Activity: Print every entry, word for word, and skip the images.

(Beginning of Supplied material)

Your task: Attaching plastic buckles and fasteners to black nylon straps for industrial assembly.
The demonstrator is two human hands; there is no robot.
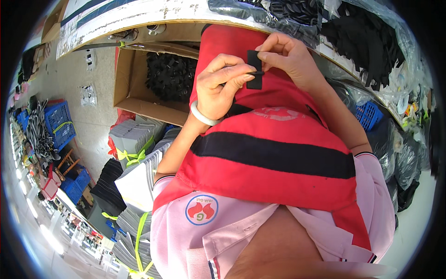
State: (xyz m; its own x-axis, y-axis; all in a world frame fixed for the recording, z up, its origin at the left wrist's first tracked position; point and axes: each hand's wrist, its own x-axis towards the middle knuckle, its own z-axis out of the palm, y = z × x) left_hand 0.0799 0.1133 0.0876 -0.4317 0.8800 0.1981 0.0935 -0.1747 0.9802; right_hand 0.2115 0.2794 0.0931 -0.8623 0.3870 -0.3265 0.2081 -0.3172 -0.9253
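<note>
Above my lap, both hands work on a short, flat black strap point(254, 84). My left hand point(217, 84), with a white bracelet at its wrist, is closed: thumb and forefinger pinch a narrow black piece point(258, 73) that lies across the strap's middle. Whether that piece is a fold or a separate part, I cannot tell. At the strap's upper end, the thumb and forefinger of my right hand point(289, 58) pinch its right edge. A red apron point(274, 174) with a black band covers my front and lap behind them.
An open cardboard box point(160, 110) of small black pieces stands left of my knees. A worktable point(186, 13) runs along the far side, with a pile of black straps point(364, 42) at right. Bundled grey sheets point(132, 137) and blue crates point(59, 124) are at left.
</note>
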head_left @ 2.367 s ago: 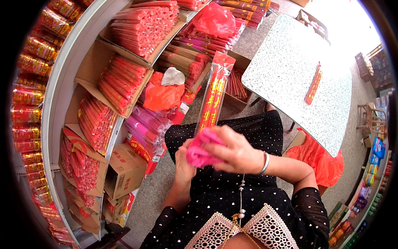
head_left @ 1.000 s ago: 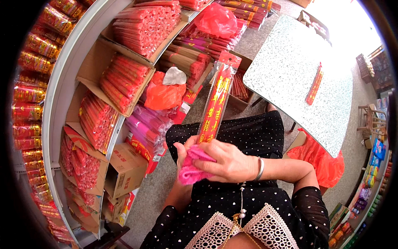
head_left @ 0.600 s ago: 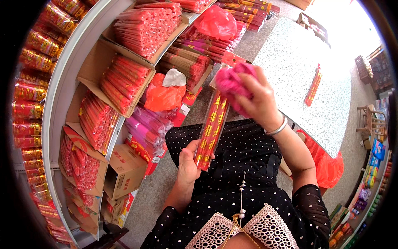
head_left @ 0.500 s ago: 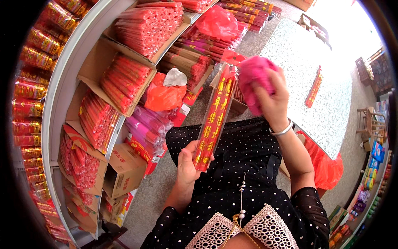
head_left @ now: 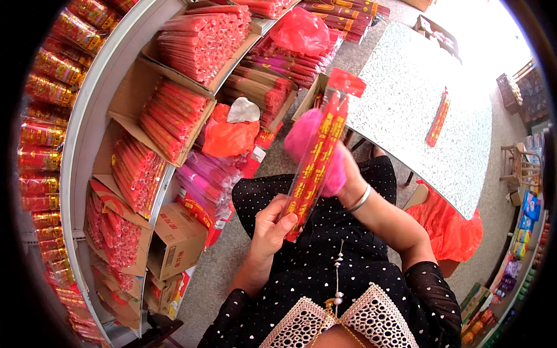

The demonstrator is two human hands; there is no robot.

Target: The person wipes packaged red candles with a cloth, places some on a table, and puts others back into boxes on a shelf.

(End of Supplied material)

Problem solution:
Your task: Attaching plastic buckles and fasteners to black nylon straps for industrial assembly.
The demonstrator is two human hands; there is no robot.
State: (xyz m; its own x-axis, y-axis; all in a world frame fixed for the recording, z up, its origin at the left wrist's first tracked position; point and axes: each hand's wrist, its own x-axis towards the middle knuckle, its own z-axis out of the palm, y = z × x) left_hand 0.0799 0.1133 0.0876 -0.4317 0.8800 0.1981 0.0935 -0.1747 0.9802; right_hand 0.2115 0.2794 0.0931 -0.8623 0.3870 -0.3265 0.2081 -0.3172 -0.9253
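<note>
Above my lap, both hands work on a short, flat black strap point(254, 84). My left hand point(217, 84), with a white bracelet at its wrist, is closed: thumb and forefinger pinch a narrow black piece point(258, 73) that lies across the strap's middle. Whether that piece is a fold or a separate part, I cannot tell. At the strap's upper end, the thumb and forefinger of my right hand point(289, 58) pinch its right edge. A red apron point(274, 174) with a black band covers my front and lap behind them.
An open cardboard box point(160, 110) of small black pieces stands left of my knees. A worktable point(186, 13) runs along the far side, with a pile of black straps point(364, 42) at right. Bundled grey sheets point(132, 137) and blue crates point(59, 124) are at left.
</note>
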head_left @ 2.367 s ago: 
head_left @ 1.000 s ago: 
head_left @ 0.600 s ago: 
head_left @ 0.500 s ago: 
head_left @ now: 

The demonstrator is two human hands; there is no robot.

Target: The person wipes packaged red candles with a cloth, places some on a table, and puts others back into boxes on a shelf.

The full answer has been given.